Repeat screens were performed in the city of Cluj-Napoca about a month later in most cases. Scheduling these was not a problem because the nurses saw the children every day. In the small cities and the rural areas, the repeat screen was generally performed on the same day as the first screen (80% and 76%) even though, according to protocol, the repeat test should have taken place after one month.
Out of 187 (2%) repeat screens, 46% of children passed the repeat screen while 33% were referred to an ophthalmologist. In 21% of cases a repeat screen was not performed or the result was not entered in the database. Out of 1,071 children referred altogether, in 200 (19%) cases a report from the ophthalmologist was entered in the database (see Supplementary table 2, Additional file 9). On average, these 200 children were examined 32 days after they were screened. The flow chart of referrals is presented in figure 4. An analysis of the ophthalmologists’ reports can be found in Additional file 10.
There may be several reasons why in relatively few cases a diagnostic report was entered in the database. A substantial number of parents may not have taken their child to an ophthalmologist in spite of the child being referred.

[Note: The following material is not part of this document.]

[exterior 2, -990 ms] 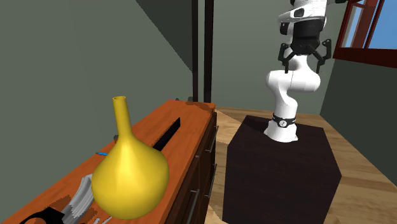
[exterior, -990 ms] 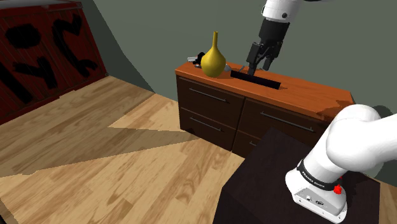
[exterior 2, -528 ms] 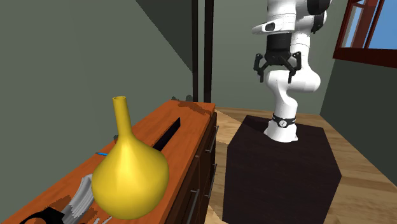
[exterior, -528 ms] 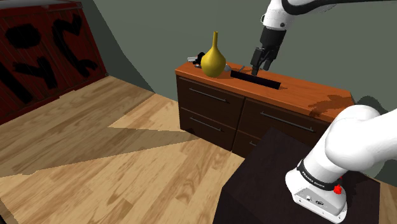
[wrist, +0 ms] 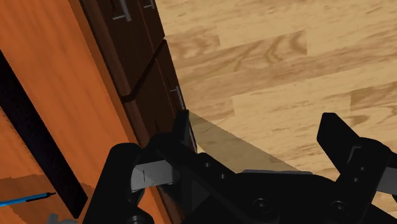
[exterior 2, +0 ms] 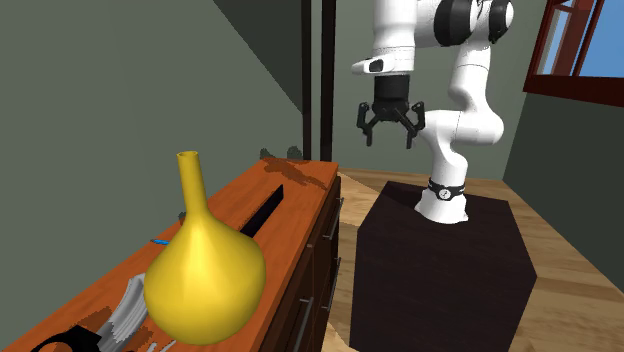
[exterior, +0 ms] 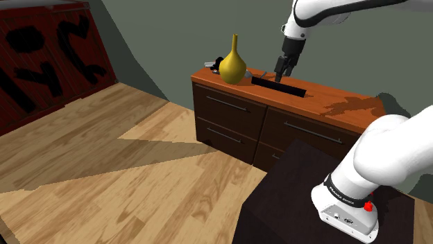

In the rural areas there are no ophthalmologists, meaning parents from rural areas had to take their child to a city for an ophthalmological assessment and repeat visits for treatment of amblyopia. Almost twice as many ophthalmological reports from Cluj-Napoca as
from the rural areas were entered in the database: 21% as compared to 11%. From the small cities this was 16%.
A substantial number of children may have seen an ophthalmologist without the results of their examinations having been reported back. Unfortunately we do not have data on whether forms were given to parents of all referred children, whether the parents understood the instruction to give the form to the ophthalmologist, whether the ophthalmologists filled out the forms and gave the forms back to the parents, whether the parents returned the forms to the screening nurse and whether the form was sent to the study centre and entered in the database. This will be followed up on in the future.